Many factors in the delivery and
perinatal care of infants with a prenatal diagnosis of
congenital heart disease (CHD) have an impact on outcome and costs. This study sought to determine the modifiable factors in perinatal management that have an impact on postnatal resource use for infants with CHD. The medical records of infants with prenatally diagnosed CHD (August 2006-December 2011) who underwent cardiac surgery before discharge were reviewed. The exclusion criteria ruled out prematurity and intervention or
transplantation evaluation before surgery.

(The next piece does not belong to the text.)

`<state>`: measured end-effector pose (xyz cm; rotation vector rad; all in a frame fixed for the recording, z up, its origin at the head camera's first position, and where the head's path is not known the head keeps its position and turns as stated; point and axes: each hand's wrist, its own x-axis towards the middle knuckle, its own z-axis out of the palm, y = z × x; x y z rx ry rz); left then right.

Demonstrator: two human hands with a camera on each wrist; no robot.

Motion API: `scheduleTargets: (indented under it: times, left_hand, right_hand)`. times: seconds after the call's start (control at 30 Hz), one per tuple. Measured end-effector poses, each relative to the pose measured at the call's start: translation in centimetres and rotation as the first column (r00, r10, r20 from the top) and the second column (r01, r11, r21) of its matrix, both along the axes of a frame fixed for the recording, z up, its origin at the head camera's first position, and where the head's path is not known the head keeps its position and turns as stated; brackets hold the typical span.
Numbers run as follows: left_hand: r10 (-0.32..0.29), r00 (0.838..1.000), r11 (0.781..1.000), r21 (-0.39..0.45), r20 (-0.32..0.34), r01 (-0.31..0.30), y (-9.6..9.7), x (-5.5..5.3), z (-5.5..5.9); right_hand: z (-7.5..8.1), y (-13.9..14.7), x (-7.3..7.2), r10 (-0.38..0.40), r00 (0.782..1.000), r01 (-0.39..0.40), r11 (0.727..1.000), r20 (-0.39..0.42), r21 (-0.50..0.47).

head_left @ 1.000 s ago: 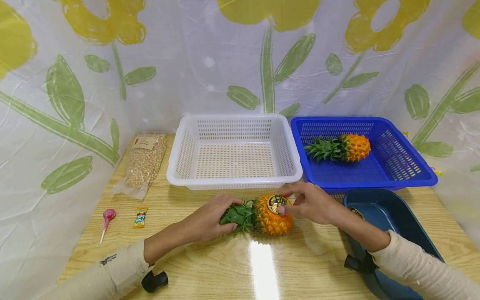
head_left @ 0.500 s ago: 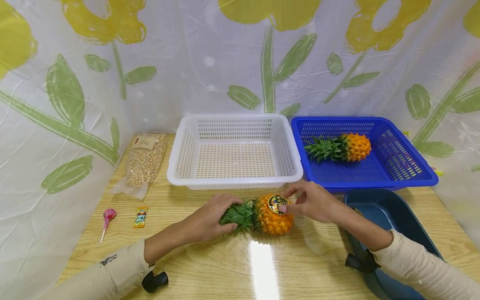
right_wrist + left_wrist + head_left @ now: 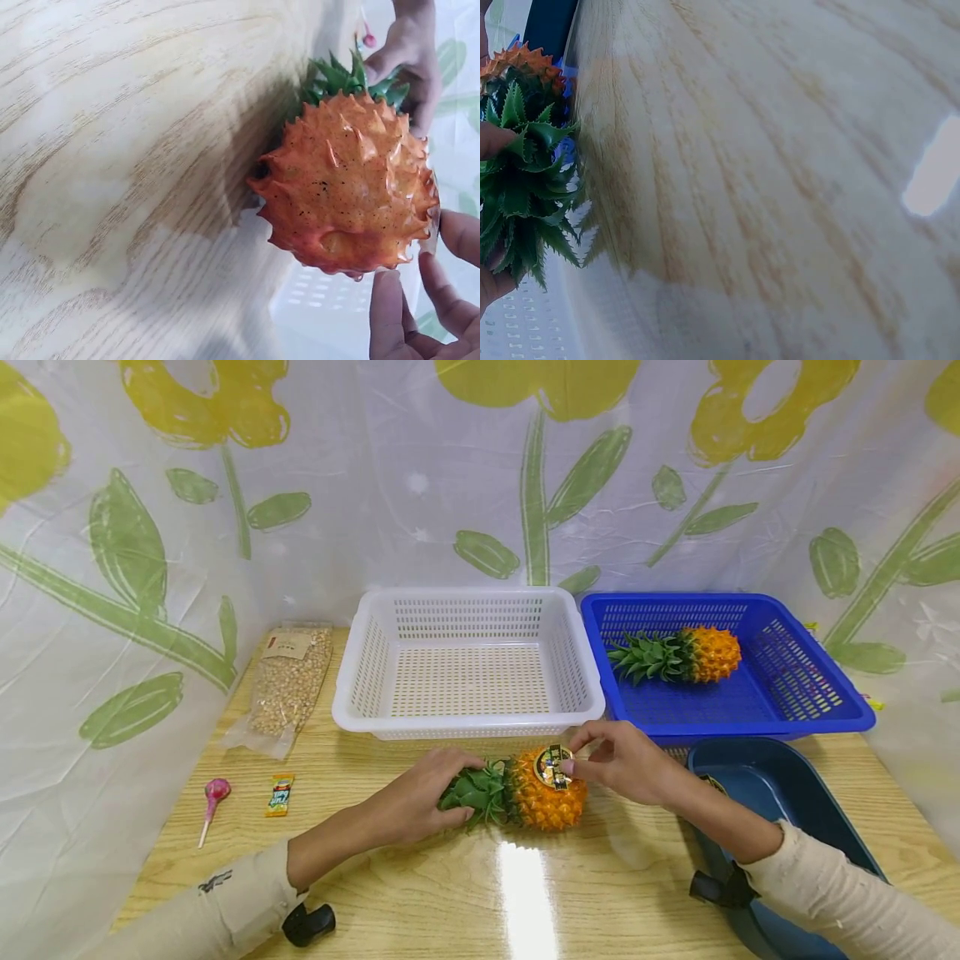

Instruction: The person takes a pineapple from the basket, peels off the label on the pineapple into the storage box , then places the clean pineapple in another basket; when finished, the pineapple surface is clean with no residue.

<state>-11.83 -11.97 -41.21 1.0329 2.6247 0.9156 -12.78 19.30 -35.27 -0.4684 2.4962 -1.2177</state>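
A small orange pineapple [image 3: 547,810] lies on its side on the table in the head view, its green leaf crown [image 3: 476,793] pointing left. My left hand [image 3: 431,793] grips the crown, with thumb and fingers on opposite sides of the leaves, as the left wrist view also shows. On the fruit's upper side is a round black-and-gold label [image 3: 552,767]. My right hand [image 3: 626,764] pinches the label's right edge between thumb and finger. In the right wrist view the label [image 3: 432,225] shows edge-on at the pineapple's side, and another fingertip [image 3: 387,289] is right at the fruit.
Behind stand a white basket [image 3: 468,722] and a blue basket [image 3: 750,727] holding another pineapple [image 3: 712,654]. A dark teal tray [image 3: 795,777] lies under my right forearm. On the left are a bag of grains [image 3: 288,685], a lollipop [image 3: 217,793] and a small candy packet [image 3: 280,795].
The label has turned on the pineapple, its printed band now running upright. My right hand has shifted up very slightly; my left hand and the pineapple stay in place.
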Motion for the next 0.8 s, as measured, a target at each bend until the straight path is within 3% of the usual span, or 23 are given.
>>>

Clinical characteristics, outcomes, and cost data were collected. Multivariate linear regression models were used to determine the impact of perinatal decisions on hospitalization cost and surrogates of resource use after adjustment for demographic and other risk factors. For the 126 patients who met the study criteria, the median
hospital stay was 22 days (range 4-122 days), and the median inflation-adjusted total hospital cost was $107,357 (range $9,746-602,320). The initial admission to the neonatal versus the cardiac intensive care unit (NICU vs. CICU) was independently associated with
a 19 % longer
hospital stay, a 26 % longer ICU stay, and 47 % more
mechanical ventilation days after adjustment for Risk Adjustment for Congenital Heart Surgery, version 1 score, gestation age, genetic abnormality,
birth weight, mode of delivery, and postsurgical complications. Weekend versus weekday delivery was not associated with hospital cost or length of
hospital stay. For term infants with prenatally diagnosed CHD undergoing surgery before discharge, preoperative admission to the NICU (vs. the CICU) resulted in a longer
hospital stay and greater
intensive care use. Prenatal planning for infants with CHD should consider the initial place of admission as a modifiable factor for potential lowering of resource use.